### What is needed:
Find the line containing "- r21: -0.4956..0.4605" in the records below. Copy exactly that line and each one after it, ending at the line containing "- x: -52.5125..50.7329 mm", and nothing more.

┄┄┄┄┄┄

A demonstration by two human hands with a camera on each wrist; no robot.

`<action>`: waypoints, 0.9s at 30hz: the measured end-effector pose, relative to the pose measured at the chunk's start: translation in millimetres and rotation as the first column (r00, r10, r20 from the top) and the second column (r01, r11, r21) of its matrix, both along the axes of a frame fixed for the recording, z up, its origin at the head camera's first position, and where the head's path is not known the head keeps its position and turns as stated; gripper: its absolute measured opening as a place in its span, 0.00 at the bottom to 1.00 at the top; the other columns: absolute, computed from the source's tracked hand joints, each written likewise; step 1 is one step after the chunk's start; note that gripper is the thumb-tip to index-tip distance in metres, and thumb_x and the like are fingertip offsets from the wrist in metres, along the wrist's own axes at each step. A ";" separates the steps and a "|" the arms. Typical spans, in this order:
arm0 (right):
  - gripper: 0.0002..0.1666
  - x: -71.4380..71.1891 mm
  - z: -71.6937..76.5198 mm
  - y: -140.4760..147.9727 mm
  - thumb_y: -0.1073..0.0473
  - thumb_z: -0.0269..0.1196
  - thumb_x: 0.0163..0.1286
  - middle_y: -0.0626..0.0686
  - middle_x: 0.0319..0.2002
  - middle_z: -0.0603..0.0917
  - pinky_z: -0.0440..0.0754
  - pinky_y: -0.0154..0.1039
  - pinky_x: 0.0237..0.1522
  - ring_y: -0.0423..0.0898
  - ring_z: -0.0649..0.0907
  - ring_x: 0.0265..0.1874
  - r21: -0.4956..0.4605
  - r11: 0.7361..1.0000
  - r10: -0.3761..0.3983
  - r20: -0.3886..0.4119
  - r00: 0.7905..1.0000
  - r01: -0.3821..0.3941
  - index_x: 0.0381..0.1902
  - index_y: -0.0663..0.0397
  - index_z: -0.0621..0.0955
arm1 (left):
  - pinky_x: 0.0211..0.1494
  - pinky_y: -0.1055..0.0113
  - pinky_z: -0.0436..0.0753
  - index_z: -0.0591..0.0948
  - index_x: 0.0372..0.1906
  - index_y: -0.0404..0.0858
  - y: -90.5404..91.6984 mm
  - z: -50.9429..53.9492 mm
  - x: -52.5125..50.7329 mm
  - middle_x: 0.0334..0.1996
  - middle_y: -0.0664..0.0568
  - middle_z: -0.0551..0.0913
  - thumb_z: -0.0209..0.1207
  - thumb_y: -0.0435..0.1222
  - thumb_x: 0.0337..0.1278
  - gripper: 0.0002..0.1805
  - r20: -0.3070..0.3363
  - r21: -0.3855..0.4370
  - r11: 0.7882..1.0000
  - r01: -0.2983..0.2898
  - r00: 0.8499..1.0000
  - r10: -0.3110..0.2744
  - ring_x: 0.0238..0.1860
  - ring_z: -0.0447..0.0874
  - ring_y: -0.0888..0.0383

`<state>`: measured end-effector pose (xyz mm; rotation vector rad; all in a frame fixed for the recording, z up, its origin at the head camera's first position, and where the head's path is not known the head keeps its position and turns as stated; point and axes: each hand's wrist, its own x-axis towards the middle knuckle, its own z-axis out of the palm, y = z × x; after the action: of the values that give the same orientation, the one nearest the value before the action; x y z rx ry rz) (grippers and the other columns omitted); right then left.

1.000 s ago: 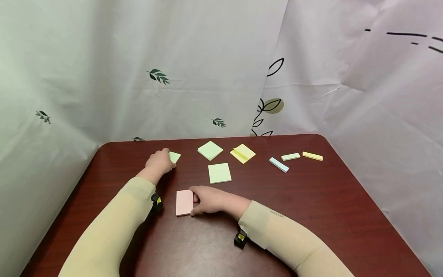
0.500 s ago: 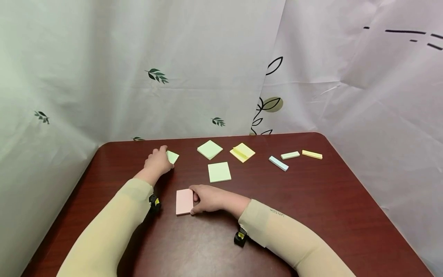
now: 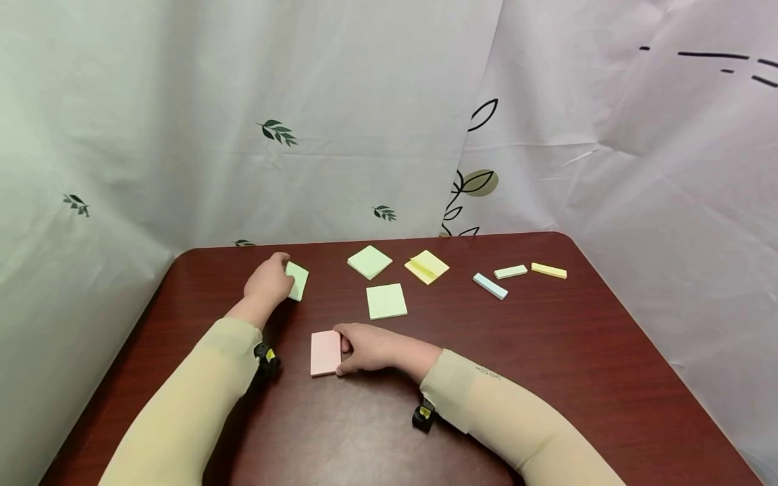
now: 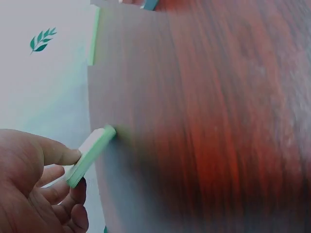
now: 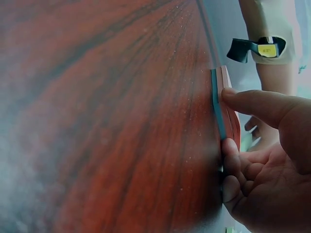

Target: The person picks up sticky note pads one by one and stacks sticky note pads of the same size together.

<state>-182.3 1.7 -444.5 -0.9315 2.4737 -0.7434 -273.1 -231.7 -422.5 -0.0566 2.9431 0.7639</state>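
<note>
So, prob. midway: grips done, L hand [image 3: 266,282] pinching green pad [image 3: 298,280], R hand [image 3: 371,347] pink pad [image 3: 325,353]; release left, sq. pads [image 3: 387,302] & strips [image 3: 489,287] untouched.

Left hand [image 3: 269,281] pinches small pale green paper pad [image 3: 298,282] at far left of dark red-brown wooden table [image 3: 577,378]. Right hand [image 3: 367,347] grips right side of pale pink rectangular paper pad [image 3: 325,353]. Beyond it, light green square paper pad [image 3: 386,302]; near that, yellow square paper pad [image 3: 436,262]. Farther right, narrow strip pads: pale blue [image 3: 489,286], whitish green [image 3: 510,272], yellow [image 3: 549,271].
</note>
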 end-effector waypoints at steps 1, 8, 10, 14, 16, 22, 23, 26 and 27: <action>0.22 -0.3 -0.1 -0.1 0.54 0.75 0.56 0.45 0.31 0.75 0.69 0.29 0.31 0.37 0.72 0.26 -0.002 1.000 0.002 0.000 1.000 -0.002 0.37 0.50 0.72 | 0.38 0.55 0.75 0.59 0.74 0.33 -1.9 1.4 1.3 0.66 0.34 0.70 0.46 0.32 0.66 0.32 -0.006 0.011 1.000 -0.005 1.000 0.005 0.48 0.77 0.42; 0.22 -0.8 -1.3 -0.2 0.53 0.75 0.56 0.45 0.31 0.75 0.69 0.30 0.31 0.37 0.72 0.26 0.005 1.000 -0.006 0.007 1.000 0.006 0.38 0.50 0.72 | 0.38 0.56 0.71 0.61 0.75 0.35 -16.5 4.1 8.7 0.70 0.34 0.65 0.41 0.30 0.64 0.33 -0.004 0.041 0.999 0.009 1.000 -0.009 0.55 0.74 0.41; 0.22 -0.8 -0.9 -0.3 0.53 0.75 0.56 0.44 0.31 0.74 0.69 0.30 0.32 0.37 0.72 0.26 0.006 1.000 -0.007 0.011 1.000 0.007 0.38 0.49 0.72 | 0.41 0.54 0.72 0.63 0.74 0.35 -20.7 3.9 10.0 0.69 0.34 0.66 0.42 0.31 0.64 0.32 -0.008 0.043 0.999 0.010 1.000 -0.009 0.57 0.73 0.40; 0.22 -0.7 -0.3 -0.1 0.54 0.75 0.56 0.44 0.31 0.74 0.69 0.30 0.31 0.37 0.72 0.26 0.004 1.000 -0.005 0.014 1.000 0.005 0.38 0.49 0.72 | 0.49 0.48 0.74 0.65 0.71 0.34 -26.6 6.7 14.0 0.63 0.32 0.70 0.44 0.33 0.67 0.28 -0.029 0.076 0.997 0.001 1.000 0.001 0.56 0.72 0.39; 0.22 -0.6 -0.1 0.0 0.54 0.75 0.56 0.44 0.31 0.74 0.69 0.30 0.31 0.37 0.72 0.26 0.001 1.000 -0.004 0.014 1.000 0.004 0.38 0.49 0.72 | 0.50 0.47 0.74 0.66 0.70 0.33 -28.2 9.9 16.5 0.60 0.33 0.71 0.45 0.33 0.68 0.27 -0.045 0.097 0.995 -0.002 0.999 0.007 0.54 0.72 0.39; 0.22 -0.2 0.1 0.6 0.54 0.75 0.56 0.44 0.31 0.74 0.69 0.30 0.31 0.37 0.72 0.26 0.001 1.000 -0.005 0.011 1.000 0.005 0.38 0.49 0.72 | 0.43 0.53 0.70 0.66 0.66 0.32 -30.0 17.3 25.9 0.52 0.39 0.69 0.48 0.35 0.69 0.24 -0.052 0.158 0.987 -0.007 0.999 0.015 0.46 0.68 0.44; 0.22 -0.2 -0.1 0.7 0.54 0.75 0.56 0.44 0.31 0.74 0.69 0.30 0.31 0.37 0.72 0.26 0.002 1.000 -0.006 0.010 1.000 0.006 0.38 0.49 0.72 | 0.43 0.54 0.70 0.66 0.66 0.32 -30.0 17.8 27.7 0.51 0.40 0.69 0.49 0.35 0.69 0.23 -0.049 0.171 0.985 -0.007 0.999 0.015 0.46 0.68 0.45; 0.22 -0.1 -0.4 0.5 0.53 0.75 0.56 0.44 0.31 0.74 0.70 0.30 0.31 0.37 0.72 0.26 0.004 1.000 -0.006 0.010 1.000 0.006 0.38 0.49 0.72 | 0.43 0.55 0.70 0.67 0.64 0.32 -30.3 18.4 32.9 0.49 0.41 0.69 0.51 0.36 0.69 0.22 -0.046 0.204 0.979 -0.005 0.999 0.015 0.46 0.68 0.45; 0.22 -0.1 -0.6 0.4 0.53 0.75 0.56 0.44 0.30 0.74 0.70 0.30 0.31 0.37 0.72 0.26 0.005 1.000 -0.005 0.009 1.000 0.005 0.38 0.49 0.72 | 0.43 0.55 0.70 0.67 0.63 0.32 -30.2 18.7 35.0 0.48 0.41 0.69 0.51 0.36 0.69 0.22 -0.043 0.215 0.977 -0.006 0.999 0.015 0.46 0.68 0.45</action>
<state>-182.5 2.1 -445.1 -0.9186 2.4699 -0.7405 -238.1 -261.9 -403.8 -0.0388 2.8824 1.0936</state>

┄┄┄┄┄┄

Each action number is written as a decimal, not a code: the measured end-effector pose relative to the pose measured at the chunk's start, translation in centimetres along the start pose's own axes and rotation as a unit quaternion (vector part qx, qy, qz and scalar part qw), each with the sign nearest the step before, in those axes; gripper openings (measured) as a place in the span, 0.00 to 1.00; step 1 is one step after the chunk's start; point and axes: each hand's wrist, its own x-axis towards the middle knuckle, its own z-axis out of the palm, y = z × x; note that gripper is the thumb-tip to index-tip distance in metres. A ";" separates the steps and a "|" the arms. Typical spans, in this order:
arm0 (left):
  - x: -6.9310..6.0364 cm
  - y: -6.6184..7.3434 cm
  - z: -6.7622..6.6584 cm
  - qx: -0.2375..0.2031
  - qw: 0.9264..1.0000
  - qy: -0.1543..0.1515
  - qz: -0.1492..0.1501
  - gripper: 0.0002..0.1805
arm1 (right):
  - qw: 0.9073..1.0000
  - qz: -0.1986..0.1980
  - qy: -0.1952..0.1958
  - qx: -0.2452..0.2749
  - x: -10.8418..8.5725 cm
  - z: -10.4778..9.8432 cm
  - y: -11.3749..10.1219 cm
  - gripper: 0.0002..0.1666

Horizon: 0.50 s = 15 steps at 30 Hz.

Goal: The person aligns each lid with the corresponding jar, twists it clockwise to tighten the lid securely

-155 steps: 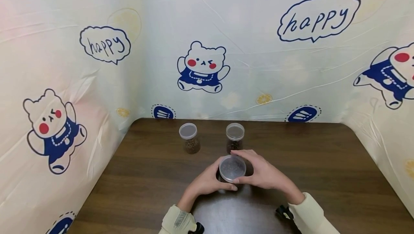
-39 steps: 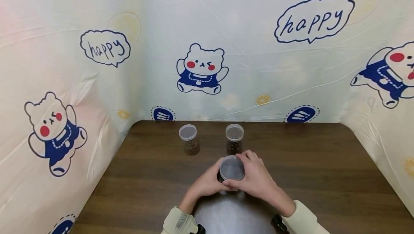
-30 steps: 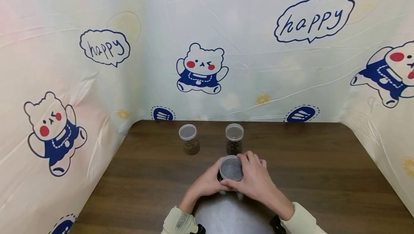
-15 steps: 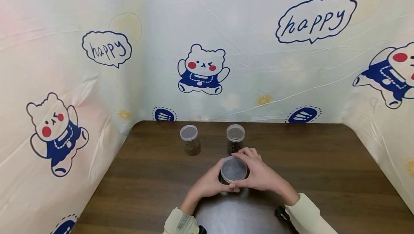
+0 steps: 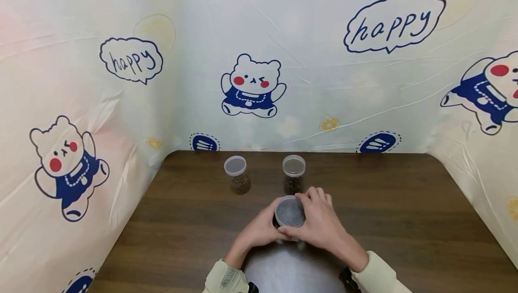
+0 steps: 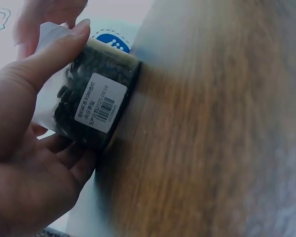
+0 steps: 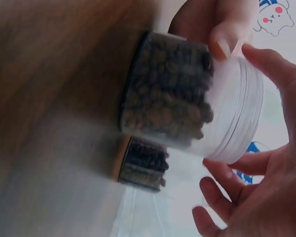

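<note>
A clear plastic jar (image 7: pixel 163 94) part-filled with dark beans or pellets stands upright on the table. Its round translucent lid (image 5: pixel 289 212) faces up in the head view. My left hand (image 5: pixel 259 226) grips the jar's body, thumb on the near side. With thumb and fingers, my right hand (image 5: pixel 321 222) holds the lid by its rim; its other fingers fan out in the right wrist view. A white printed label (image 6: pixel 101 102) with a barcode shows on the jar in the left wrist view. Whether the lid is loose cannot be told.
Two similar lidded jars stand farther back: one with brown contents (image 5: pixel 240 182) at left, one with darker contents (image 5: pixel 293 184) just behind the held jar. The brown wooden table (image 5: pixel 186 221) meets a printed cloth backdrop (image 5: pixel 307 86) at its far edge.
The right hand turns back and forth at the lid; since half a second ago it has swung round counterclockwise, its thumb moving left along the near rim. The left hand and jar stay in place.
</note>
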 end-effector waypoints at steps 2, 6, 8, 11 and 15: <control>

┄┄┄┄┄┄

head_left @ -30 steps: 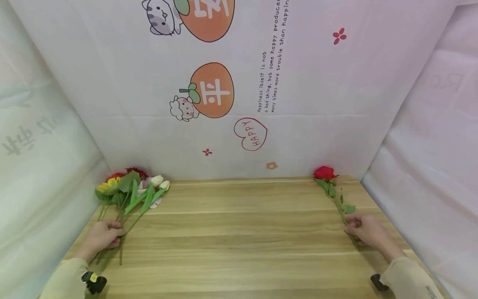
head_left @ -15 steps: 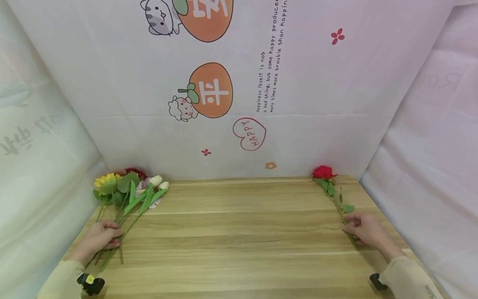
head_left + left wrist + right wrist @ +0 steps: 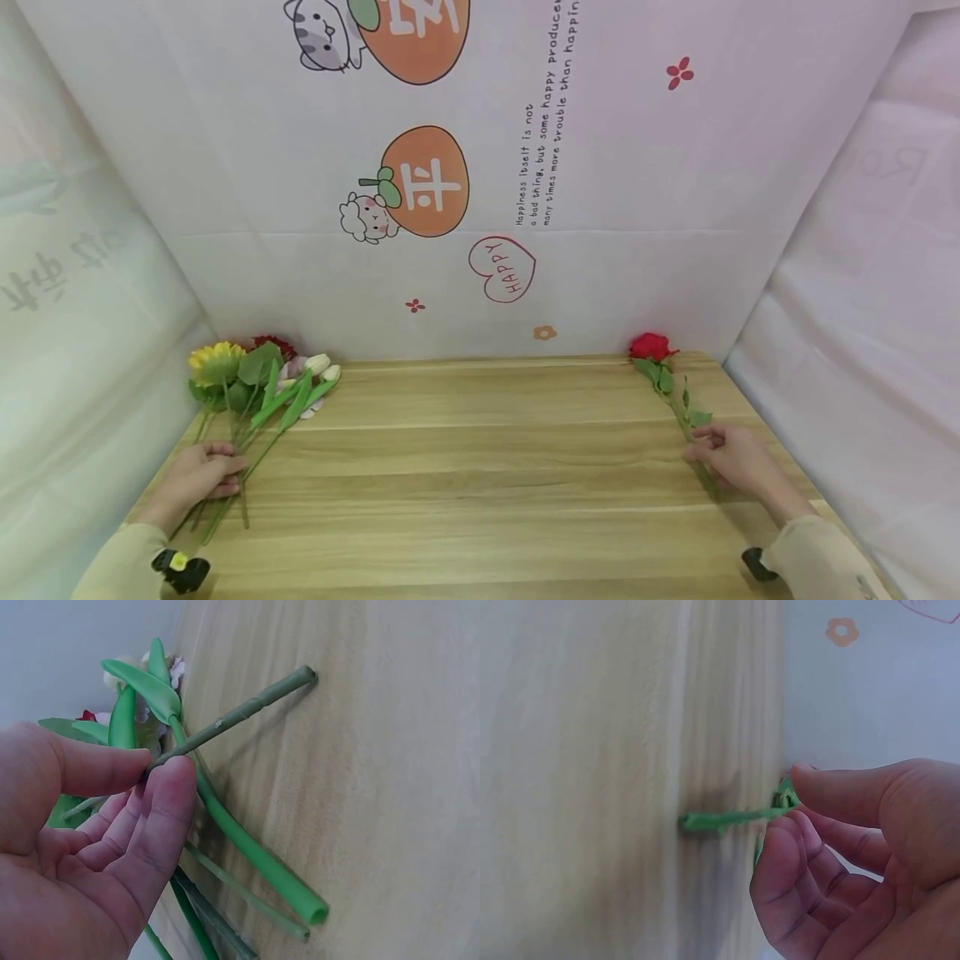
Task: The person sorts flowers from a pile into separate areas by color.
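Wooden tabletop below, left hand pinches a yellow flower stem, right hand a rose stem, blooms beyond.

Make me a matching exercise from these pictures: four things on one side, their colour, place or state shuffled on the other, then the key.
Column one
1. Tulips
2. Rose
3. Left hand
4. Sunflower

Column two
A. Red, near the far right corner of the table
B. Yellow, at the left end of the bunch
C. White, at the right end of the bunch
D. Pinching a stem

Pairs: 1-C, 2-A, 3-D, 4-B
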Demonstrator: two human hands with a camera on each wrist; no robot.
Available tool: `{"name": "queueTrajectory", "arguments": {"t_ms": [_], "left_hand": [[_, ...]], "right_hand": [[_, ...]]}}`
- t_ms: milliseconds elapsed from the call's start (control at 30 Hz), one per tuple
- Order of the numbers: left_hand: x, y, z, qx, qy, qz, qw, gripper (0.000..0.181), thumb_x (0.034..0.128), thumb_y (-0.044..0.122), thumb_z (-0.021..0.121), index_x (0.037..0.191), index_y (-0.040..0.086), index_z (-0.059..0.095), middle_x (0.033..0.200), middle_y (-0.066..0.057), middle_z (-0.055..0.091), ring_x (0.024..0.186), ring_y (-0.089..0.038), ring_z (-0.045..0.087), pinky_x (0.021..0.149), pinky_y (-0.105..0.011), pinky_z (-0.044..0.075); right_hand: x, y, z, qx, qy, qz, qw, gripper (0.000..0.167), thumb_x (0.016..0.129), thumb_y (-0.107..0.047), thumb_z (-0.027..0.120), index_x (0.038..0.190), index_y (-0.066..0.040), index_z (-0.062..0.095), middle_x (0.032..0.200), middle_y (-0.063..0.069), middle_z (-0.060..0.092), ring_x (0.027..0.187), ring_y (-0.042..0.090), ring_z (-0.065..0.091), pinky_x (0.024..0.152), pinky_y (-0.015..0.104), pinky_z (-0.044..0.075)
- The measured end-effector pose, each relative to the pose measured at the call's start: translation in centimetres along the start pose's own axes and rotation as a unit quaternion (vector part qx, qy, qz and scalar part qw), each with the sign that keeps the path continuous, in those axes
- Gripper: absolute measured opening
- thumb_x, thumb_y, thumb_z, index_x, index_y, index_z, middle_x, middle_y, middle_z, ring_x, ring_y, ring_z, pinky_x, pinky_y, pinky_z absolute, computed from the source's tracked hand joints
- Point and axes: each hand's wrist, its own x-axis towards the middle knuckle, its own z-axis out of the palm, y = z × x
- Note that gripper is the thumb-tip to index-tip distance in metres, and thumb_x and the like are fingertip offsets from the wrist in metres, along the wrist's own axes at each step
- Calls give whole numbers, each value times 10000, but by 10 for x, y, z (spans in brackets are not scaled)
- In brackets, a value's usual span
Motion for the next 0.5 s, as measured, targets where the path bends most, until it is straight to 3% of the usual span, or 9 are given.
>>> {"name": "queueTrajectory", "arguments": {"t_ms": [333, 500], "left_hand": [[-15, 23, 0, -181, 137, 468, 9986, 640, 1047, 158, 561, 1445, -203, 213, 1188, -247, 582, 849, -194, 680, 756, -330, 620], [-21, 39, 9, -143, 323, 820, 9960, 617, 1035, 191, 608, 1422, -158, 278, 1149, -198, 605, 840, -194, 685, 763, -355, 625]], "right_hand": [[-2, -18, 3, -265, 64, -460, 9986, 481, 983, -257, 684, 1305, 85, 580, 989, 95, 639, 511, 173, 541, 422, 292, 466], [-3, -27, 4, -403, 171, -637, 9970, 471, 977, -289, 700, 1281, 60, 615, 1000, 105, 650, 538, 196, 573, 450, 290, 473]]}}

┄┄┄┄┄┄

### Output for this task:
  - r21: -0.4956..0.4605
  - r11: 0.7361..1.0000
  - r10: -0.3761..0.3983
  - r20: -0.3886..0.4119
  - r00: 0.7905..1.0000
  - r01: -0.3821..0.3941
  - index_x: 0.0381..0.1902
  - index_y: -0.0663..0.0397
  - index_z: -0.0621..0.0955
arm1 (left):
  - pinky_x: 0.0211..0.1494
  - pinky_y: -0.1055..0.0113
  - pinky_z: -0.0436..0.0753
  - index_z: -0.0591..0.0948
  - index_x: 0.0372..0.1906
  - index_y: -0.0404..0.0858
  - y: -90.5404..91.6984 mm
  - z: -50.9429..53.9492 mm
  - x: -52.5125..50.7329 mm

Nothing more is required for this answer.